Count the lines below holding "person" and answer with that number only.

+++

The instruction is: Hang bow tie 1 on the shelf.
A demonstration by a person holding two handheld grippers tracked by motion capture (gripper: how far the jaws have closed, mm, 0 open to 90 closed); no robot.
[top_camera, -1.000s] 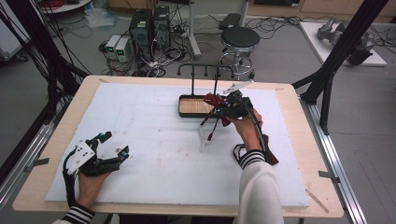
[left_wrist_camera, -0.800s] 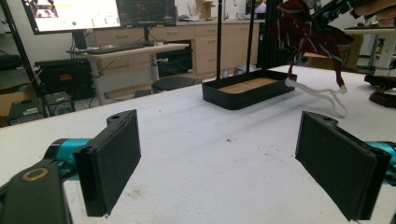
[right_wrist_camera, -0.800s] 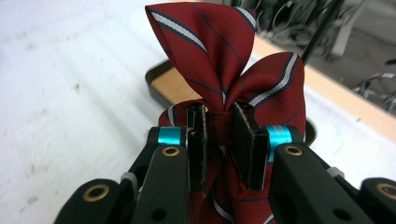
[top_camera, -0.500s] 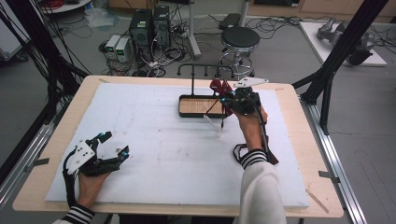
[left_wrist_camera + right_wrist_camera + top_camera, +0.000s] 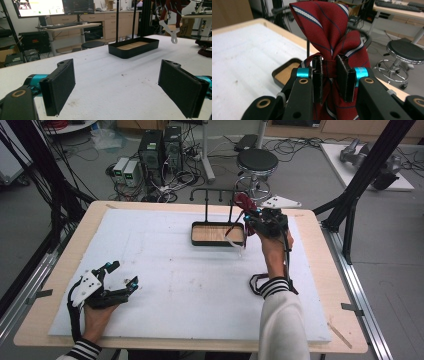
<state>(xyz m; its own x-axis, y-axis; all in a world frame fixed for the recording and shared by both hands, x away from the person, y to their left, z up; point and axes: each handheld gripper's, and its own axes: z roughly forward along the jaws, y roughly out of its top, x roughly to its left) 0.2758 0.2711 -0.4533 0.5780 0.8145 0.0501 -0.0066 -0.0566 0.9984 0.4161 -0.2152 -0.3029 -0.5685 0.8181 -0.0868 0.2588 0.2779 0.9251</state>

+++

Answer to this task -> 2